WIEN / Staatsoper: Saisonstart mit LA CLEMENZA DI TITO

17. Aufführung in dieser Inszenierung – Wiederaufnahme

4. September 2023

Von Manfred A. Schmid

Wiederaufnahmen können das Repertoire bereichern und schwache Neuproduktionen, die sich nicht durchgesetzt und wenig Freude ausgelöst haben, ersetzen. So geschehen etwa mit Uwe Eric Lauffenbergs „Mit-dem-Aufzug-in den-Kohlenkeller“-Inszenierung der Elektra, die von Harry Kupfers Vorgänger-Inszenierung abgelöst, bessere gesagt: erlöst wurde. Da macht Wiedersehen tatsächlich Freude. Davon kann im aktuellen Fall von Mozarts La Clemenza di Tito kaum die Rede sein, denn Jürgen Flimms Produktion wurde schon bei der Premiere 2012 ziemlich einhellig abgelehnt und hat es wohl auch deshalb in über zehn Jahren nur auf mickrige 17 Aufführungen gebracht. Merke: Schlechte Inszenierungen werden auch durch mehrjährige Lagerung nicht besser, was im Übrigen auch für Rotwein gilt. Verschiebbare, abgewetzte Kulissenwände (George Tsypin) und eine nach der Pause vermüllte Bühne, die von MA 24-Arbeitern in orangefarbenen Jacken gesäubert werden muss, tragen wenig dazu bei, den Anspruch des Regisseurs, einem heutigen Publikum die Themen Liebe, Freundschaft, Treue, Verrat und Staatsraison näherzubringen, erfolgreich umzusetzen. Für Augenweide sorgen immerhin die eleganten Kleider von Birgit Hutter und die eleganten Sängerinnen, die sie wirkungsvoll zur Schau stellen. Sängerin müssen heute offensichtlich auch die Figur für eine Karriere auf dem Laufsteg mitbringen. Fülligere Sopranistinnen sind jedenfalls kaum mehr anzutreffen.
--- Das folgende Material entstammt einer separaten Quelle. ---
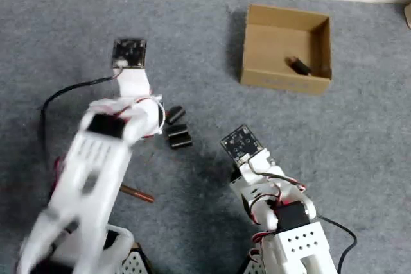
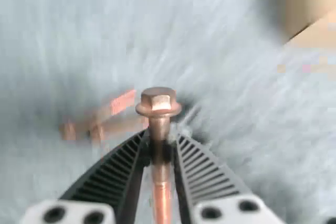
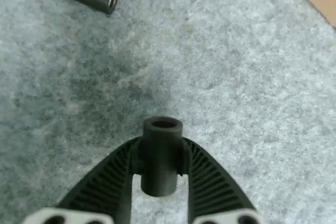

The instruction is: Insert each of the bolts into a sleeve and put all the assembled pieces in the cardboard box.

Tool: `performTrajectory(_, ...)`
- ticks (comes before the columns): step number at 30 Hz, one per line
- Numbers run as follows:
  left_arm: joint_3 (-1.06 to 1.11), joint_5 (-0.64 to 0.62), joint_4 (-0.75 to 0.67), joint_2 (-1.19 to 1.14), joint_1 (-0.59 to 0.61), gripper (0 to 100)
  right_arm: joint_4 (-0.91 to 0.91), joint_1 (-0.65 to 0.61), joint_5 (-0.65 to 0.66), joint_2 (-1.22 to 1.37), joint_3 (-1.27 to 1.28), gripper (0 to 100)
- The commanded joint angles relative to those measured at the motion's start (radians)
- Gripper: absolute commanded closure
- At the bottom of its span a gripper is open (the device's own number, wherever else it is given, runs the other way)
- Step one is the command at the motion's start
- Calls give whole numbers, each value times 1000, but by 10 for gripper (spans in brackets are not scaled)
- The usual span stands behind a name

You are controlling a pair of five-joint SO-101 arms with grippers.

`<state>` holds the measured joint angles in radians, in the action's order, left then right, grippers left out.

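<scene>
bolt (image 2: pixel 159 102): copper hex-flange, held in the left arm's jaws, which are clamped on the shank just under the head. Head points away from the wrist and the shank runs back between the jaws.
sleeve (image 3: pixel 161 156): black, held in the right arm's jaws, which are closed around its middle. Open bore faces away from the wrist, clear of the jaw tips.
The two arms are apart over the surface (image 1: pixel 359 158), so no mating yet.

Step in hand, as I read it, is bolt into sleeve:
- line up the axes before closing the gap; the bore looks to leave little slack
- the bolt's free end is on the wrist side, so the approach angle needs care and may need a regrip
- keep the sleeve arm fixed and feed with the other

Around them: two spare sleeves (image 1: pixel 178 128) lie between the arms and a loose bolt (image 1: pixel 138 192) is near the left arm's base. The cardboard box (image 1: pixel 257 49) is well apart, with one dark piece (image 1: pixel 298 65) inside.
</scene>
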<state>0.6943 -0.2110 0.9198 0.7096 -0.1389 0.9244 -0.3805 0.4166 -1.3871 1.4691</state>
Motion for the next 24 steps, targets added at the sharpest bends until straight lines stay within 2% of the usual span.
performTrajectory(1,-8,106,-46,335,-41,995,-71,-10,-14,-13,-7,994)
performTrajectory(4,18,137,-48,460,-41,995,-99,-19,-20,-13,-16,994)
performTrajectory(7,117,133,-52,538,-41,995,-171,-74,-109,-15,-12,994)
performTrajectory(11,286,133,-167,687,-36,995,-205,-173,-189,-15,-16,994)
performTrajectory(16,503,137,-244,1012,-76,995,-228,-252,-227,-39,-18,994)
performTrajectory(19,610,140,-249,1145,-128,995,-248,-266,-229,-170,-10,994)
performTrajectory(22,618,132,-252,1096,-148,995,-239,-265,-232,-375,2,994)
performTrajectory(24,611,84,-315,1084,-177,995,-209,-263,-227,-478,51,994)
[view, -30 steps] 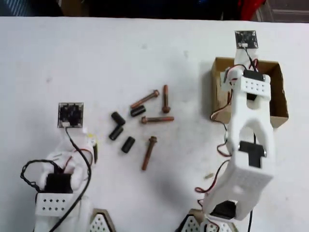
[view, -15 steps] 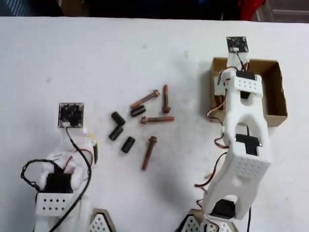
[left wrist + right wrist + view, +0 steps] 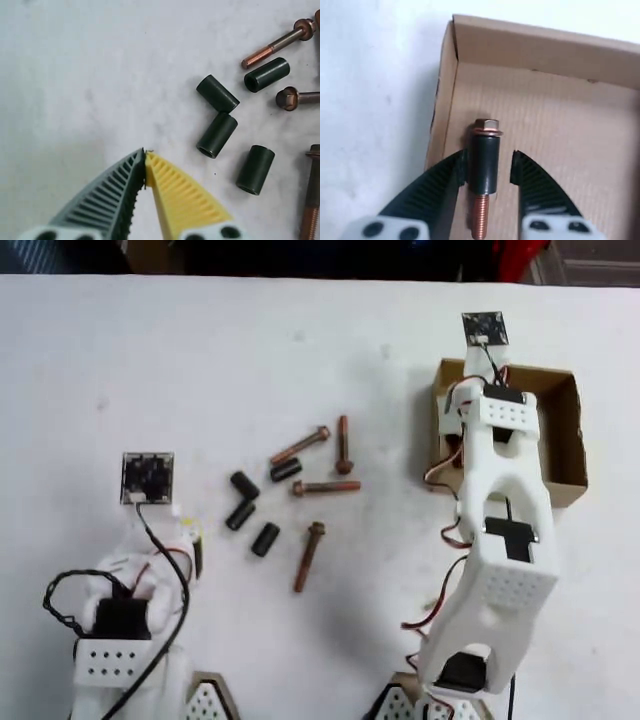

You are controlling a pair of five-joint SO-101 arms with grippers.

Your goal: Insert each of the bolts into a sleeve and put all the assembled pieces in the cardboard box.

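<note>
Several copper bolts [image 3: 309, 556] and black sleeves [image 3: 265, 539] lie loose on the white table [image 3: 150, 360] left of centre. The cardboard box [image 3: 565, 430] stands at the right, with my right arm [image 3: 500, 540] stretched over it. Inside the box [image 3: 545, 45], a bolt pushed through a sleeve [image 3: 485, 170] lies between the fingers of my right gripper [image 3: 489, 159]. That gripper is open: one finger touches the sleeve and the other stands apart. My left gripper [image 3: 145, 152] is shut on nothing, close to the sleeves [image 3: 217, 135] and short of them.
The left arm [image 3: 120, 630] sits low at the table's near left edge, trailing black cables. The box's cardboard walls rise around the right gripper. Bare white table lies between the loose parts and the box.
My right arm has shifted a little to the left over the box, and the box has moved slightly with it. The left arm and the loose parts have not moved.
</note>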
Da Mozarts vorletzte Oper, eine Auftragsarbeit für die Krönungsfeier Leopold II., für deren Fertigstellung der Komponist seine Arbeit an der Zauberflöte unterbrach, auf den Opernbühnen viel zu selten anzutreffen ist, ist es längst an der Zeit, dieses Meisterwerk, ein Höhe- und Schlusspunkt der Opera seria, wieder einmal erleben zu können. Und wenn schon die Regie viel zu wünschen übriglässt, ist die musikalische Umsetzung nahezu perfekt. Hier gilt vollauf: Wiederhören macht Freude. In dieser Hinsicht ist die wunderbar besetzte Wiederaufnahme an der Wiener Staatsoper, die ja immer auch ein Haus für Mozart sein sollte, tatsächlich ein großer Erfolg.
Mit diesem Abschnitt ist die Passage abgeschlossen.